Taxa de homicídios por 100.000 habitantes

Gerado por IA·Revisado por Painel das Cidades· 26/05/2026

A segurança pública em Recife é um desafio histórico marcado por ciclos de violência e extrema volatilidade. A análise histórica de homicídios revela que a cidade viveu seu período mais crítico entre o final dos anos 1990 e meados dos anos 2000, registrando picos alarmantes como 1.115 mortes em 1998 e 1.049 em 2006. A partir de 2010, observa-se uma tendência geral de redução, alcançando o menor patamar em 2014 com 481 casos.

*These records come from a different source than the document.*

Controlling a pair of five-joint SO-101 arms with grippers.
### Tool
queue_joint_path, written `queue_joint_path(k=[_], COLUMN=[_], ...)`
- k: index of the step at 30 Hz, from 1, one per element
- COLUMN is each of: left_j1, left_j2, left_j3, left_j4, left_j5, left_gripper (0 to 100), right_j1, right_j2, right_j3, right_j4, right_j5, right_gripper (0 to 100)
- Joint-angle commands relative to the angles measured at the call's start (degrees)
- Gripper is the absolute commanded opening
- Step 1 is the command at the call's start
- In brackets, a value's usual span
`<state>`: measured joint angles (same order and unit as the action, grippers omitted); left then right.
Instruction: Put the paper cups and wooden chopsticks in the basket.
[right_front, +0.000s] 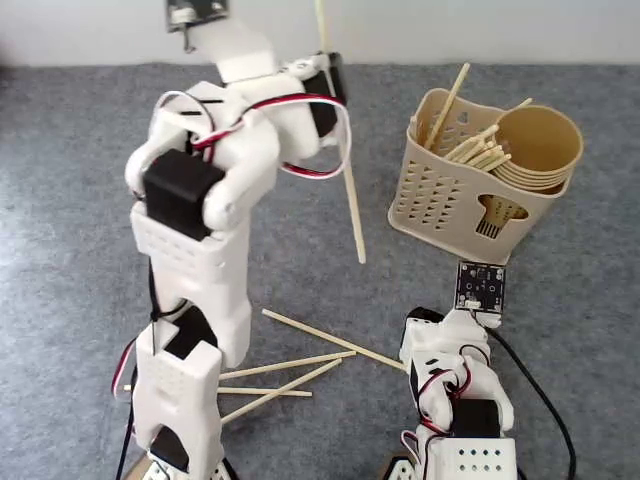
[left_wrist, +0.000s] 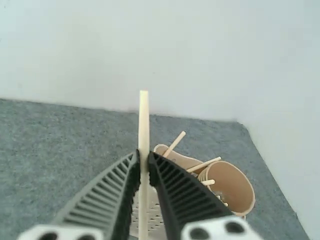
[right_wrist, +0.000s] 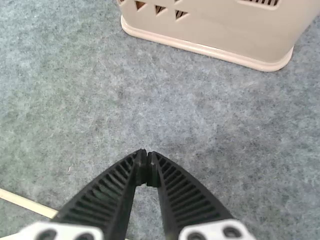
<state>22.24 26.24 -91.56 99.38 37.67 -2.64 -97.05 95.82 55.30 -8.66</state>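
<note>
My left gripper (left_wrist: 143, 159) is shut on a wooden chopstick (left_wrist: 144, 125), held high in the air; in the high view that chopstick (right_front: 350, 180) hangs nearly upright to the left of the beige basket (right_front: 440, 190). The basket holds stacked paper cups (right_front: 540, 145) and several chopsticks (right_front: 475, 150). The left wrist view looks down on the basket (left_wrist: 175, 160) and cups (left_wrist: 227, 185) beyond the fingertips. Several more chopsticks (right_front: 300, 365) lie on the grey carpet between the arms. My right gripper (right_wrist: 146, 167) is shut on nothing, low over the carpet just short of the basket (right_wrist: 210, 30).
Grey carpet (right_front: 80, 150) covers the table, with a white wall behind. One loose chopstick's end (right_wrist: 25, 202) lies beside the right gripper. The left arm's white body (right_front: 200, 230) stands tall over the left half of the carpet.
</note>
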Motion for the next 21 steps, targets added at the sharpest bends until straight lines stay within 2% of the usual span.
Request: queue_joint_path(k=[1, 11, 21], left_j1=[-0.7, -0.7, -0.62], left_j2=[-3.87, -9.67, -21.8], left_j3=[-4.35, -4.26, -4.18], left_j4=[1.32, 1.41, 1.41], left_j5=[-3.43, -5.8, -5.98], left_gripper=[1, 1, 1], right_j1=[0.4, 0.4, 0.4], right_j2=[-1.27, -1.27, -1.27], right_j3=[0.7, 0.7, 0.7], right_j4=[0.31, 0.31, 0.31], right_j5=[0.0, 0.0, 0.0], right_gripper=[0.9, 0.9, 0.9])
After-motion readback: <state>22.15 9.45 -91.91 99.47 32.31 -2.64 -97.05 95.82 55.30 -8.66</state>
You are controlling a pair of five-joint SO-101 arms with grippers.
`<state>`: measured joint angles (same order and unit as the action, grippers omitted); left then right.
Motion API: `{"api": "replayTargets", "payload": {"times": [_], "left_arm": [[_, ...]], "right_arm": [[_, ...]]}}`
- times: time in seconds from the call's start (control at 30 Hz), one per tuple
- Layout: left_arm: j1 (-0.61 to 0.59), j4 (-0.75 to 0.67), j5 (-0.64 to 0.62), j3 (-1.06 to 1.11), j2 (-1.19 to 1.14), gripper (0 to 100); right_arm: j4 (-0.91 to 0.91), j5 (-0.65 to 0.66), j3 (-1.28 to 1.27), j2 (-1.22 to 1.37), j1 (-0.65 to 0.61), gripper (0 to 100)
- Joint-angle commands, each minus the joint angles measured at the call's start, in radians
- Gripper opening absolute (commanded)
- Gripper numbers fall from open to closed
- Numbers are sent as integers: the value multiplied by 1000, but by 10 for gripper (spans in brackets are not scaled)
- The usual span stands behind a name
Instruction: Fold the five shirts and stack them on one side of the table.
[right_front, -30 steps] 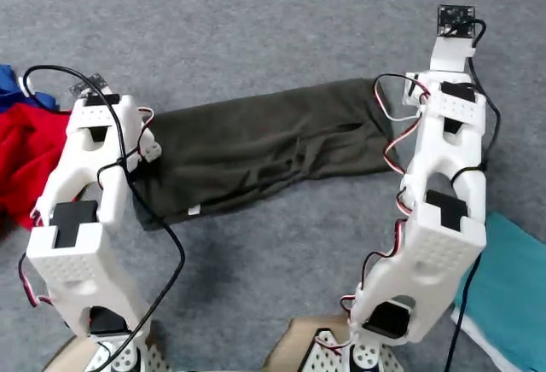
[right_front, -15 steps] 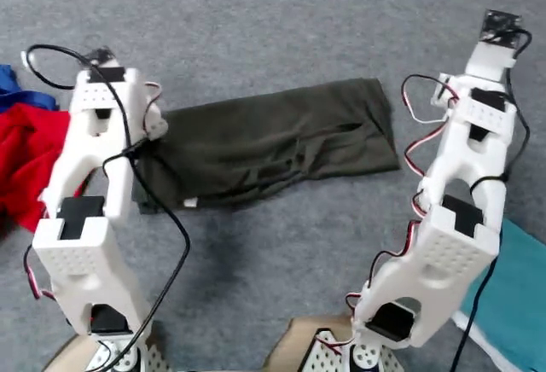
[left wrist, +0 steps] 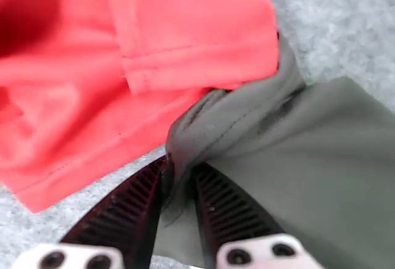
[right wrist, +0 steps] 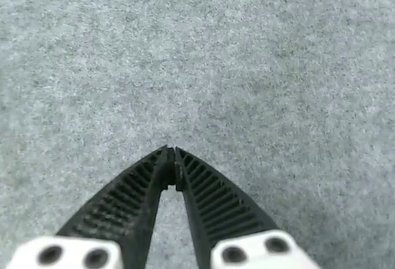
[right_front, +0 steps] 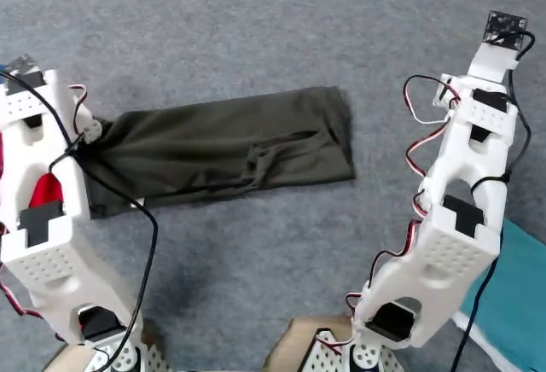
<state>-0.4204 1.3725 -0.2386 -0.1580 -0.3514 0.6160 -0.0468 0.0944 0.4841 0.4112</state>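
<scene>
The olive shirt [right_front: 230,150] lies folded into a long band across the middle of the table [right_front: 256,31], its long axis running from 9 o'clock to 3 o'clock. The left gripper [left wrist: 180,165] sits at the band's 9 o'clock end; its jaws are clamped on a bunched fold of the olive shirt's edge. The red shirt [left wrist: 123,65] lies crumpled just beyond that end, touching the olive fabric, at the table's 9 o'clock edge. The right gripper [right wrist: 171,152] hangs over bare table at 2 o'clock, apart from the olive shirt, its jaws closed tip to tip on nothing. A teal shirt [right_front: 512,295] lies at 4 o'clock.
</scene>
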Motion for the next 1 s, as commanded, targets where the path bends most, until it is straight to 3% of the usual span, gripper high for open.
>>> {"api": "replayTargets", "payload": {"times": [0.0,0.27,0.53,0.97], "left_arm": [[34,63,3,-114,12,20],[376,143,-60,-316,8,20],[695,120,-158,-411,7,19],[924,-169,-273,-439,-22,20]], "right_arm": [[-12,-9,51,-5,12,5],[-12,-8,51,-5,12,5],[-12,-6,51,-5,12,5],[-12,-6,53,-5,13,5]]}}
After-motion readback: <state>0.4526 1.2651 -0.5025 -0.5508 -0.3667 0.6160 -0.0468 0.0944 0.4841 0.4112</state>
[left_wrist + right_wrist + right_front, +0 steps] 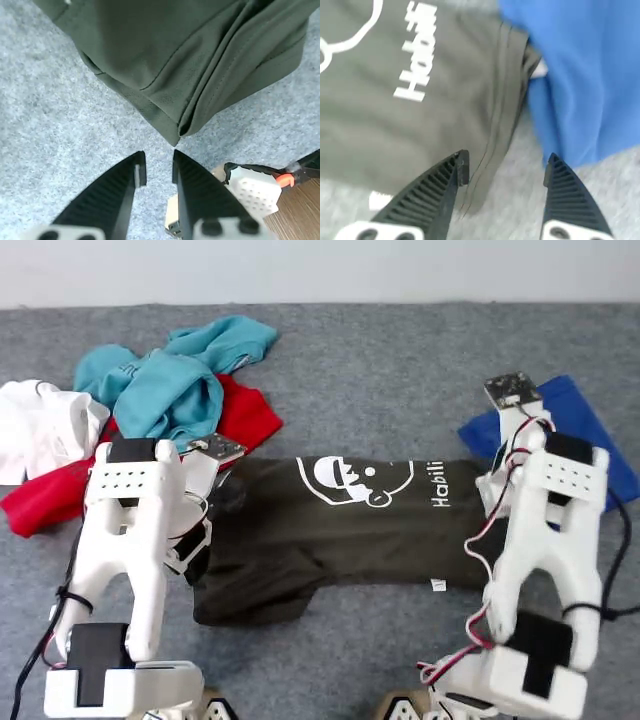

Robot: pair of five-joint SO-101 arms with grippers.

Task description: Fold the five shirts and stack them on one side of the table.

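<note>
Lying spread on the bench [400,350], the dark shirt [330,530] has the left pincer [158,156] barely parted just off its corner, and the right pincer [507,159] gaping wide over its edge beside the blue shirt [580,65].

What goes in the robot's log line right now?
dark olive printed shirt laid out | left gripper open, empty | right gripper open above shirt edge

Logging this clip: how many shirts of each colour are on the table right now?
White shirt: 1
Teal shirt: 1
Red shirt: 1
Dark olive shirt: 1
Blue shirt: 1
Total: 5
</note>
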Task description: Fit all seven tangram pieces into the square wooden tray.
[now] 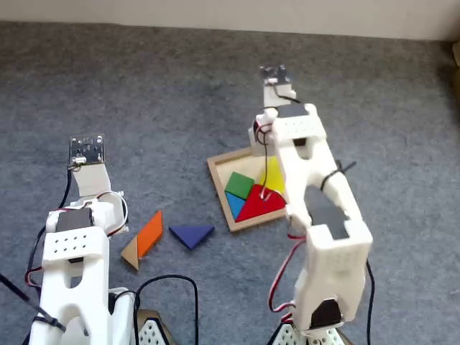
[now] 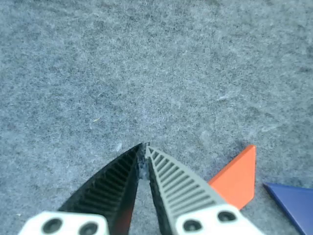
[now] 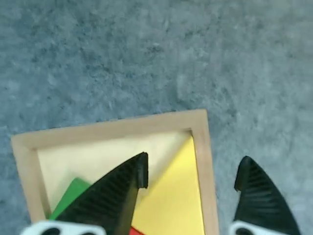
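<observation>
Nearby, orange piece [image 1: 149,233], tan piece [image 1: 130,253], navy triangle [image 1: 191,234] outside wooden tray [image 1: 220,194]

Everything sits on a grey carpeted tabletop [image 1: 144,93] (fuzzy, rather like felt). The square wooden tray [image 1: 219,190] lies flat on it, turned at an angle. Three loose pieces lie apart from it, toward the left arm's side. An orange piece [image 1: 149,233] touches a tan piece [image 1: 130,253], with a dark blue triangle [image 1: 191,234] between them and the tray.
</observation>
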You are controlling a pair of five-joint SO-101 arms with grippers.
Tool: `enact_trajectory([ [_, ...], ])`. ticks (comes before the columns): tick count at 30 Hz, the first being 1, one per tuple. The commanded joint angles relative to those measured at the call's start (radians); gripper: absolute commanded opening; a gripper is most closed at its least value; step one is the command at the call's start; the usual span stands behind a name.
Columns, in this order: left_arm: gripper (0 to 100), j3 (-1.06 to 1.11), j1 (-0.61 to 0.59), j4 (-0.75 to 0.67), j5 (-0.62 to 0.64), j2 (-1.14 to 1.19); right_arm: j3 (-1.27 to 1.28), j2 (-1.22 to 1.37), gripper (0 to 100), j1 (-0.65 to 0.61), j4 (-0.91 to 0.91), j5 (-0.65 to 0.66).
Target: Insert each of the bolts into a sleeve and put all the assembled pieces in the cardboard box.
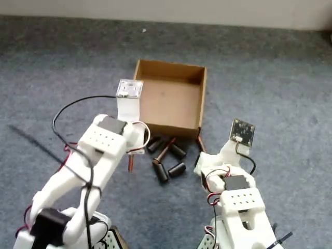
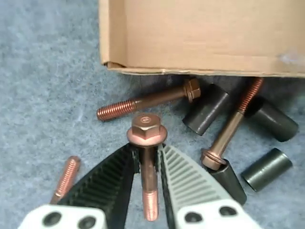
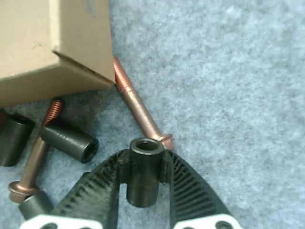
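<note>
My left gripper (image 2: pixel 147 153) is shut on a copper bolt (image 2: pixel 147 143), gripped just under its hex head, shaft between the fingers. My right gripper (image 3: pixel 144 160) is shut on a black sleeve (image 3: pixel 144 179) held upright with its open bore facing up. The cardboard box (image 1: pixel 171 98) stands open just beyond both grippers. Loose bolts (image 2: pixel 147 101) and black sleeves (image 2: pixel 207 109) lie on the carpet in front of the box wall (image 2: pixel 200 38). Another bolt (image 3: pixel 138 102) lies beside the box corner (image 3: pixel 81 57), close to the held sleeve.
Grey carpet (image 1: pixel 270 78) surrounds everything. A third loose bolt (image 2: pixel 66 177) lies apart from the pile, by the left arm (image 1: pixel 109 137). The right arm (image 1: pixel 231 181) stands to the right of the pile (image 1: pixel 167 158). Open carpet lies left and right of the box.
</note>
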Motion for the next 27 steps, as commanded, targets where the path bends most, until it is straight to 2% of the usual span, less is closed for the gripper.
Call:
enact_trajectory([
  [1, 0, 0.019, -0.018, -0.04, -0.06, -0.11, -0.002, -0.027, 0.4, 0.012, -0.019, 0.008],
  [8, 0, 0.027, -0.018, -0.106, -0.212, -0.255, -0.002, -0.028, 0.4, 0.012, -0.019, 0.011],
  [20, 0, 0.028, -0.022, -0.11, -0.213, -0.503, -0.045, -0.05, 0.4, 0.012, -0.016, 0.012],
  [27, 0, 0.028, -0.018, -0.11, -0.215, -0.641, -0.073, -0.329, 0.4, 0.005, 0.111, 0.083],
])
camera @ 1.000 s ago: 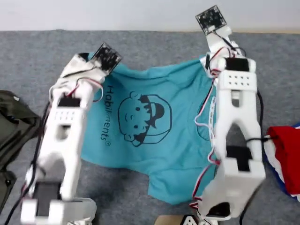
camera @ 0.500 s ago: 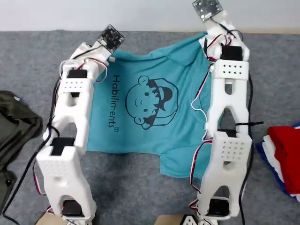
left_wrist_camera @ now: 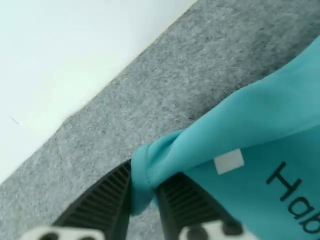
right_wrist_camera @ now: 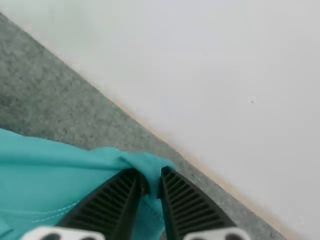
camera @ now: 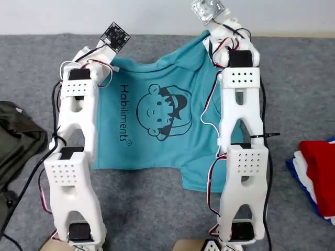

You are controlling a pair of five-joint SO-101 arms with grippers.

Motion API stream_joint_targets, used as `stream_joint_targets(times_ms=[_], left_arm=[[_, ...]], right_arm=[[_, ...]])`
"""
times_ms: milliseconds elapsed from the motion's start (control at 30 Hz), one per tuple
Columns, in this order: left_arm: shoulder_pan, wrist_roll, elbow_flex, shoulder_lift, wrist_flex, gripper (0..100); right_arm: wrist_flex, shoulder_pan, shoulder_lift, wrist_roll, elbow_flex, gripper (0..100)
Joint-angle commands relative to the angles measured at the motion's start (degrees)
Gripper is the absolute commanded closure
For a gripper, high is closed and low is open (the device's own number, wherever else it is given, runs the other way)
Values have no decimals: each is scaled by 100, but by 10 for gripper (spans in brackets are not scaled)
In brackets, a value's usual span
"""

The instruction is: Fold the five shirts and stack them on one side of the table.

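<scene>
In the last second I have stretched both arms out toward the far edge of the worktop [camera: 293,78]. My left fingers [left_wrist_camera: 107,192] and right fingers [right_wrist_camera: 117,192] have dragged the teal shirt [camera: 157,141] along. It has slid away from my bases and drawn flatter, and my right arm has swung leftward.

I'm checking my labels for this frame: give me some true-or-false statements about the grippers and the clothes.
The left gripper is shut on the teal printed T-shirt. True.
The right gripper hangs open, holding nothing. False: it pinches the T-shirt's edge too.
A dark olive garment lies on the left arm's side. True.
The T-shirt is folded on the red, white and blue stack. False: it lies mostly spread out, print up, apart from the stack.
</scene>
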Motion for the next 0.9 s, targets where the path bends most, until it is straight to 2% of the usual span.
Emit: stream_joint_targets(times_ms=[0,200,400,633,767,867], left_arm=[[0,62,-242,-79,44,997],[26,26,-286,-88,985,997],[18,-26,-848,-88,2514,997],[141,-703,-1569,-44,4281,997],[211,-1160,-1763,-79,5020,998],[220,-1319,-1965,-88,5433,998]], right_arm=[[40,-13,-75,141,-308,988],[1200,22,-75,246,-334,988],[2413,171,-75,246,-624,988],[3899,171,-75,273,-1380,988],[4840,171,-84,281,-1846,988],[4989,233,-127,281,-1952,988]])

No entanto, a incapacidade de consolidar essa queda é evidente nas oscilações subsequentes: o indicador voltou a subir drasticamente para 830 em 2017, recuou para 523 em 2019 e apresentou nova tendência de alta nos anos seguintes, registrando 691 homicídios em 2023. Essa instabilidade crônica sugere que as políticas de segurança pública enfrentam dificuldades de sustentabilidade a longo prazo, sendo fortemente impactadas por dinâmicas socioeconômicas periféricas, disputas territoriais e a falta de oportunidades estruturais para a juventude, o que continua a afetar negativamente a percepção de qualidade de vida e o ambiente de negócios na capital.

Taxa de homicídios
Fonte
IPEA — Atlas da Violência

A taxa de homicídios mede o número de homicídios por 100 mil habitantes ao ano. A OMS classifica taxas acima de 10 como epidemia de violência e acima de 30 como muito alta. É o principal indicador de segurança pública e qualidade de vida urbana, calculado a partir dos dados do Atlas da Violência / IPEA.

Entre 2014 e 2023, Recife registrou crescimento de 39% — de 29,9 para 41,6.

MunicípioMédia BR

Tendência

A taxa de homicídios em Recife (41,6/100.000 hab.) supera a média nacional em 38%. A OMS classifica taxas acima de 30 como epidemia de violência — um estado que demanda políticas públicas urgentes.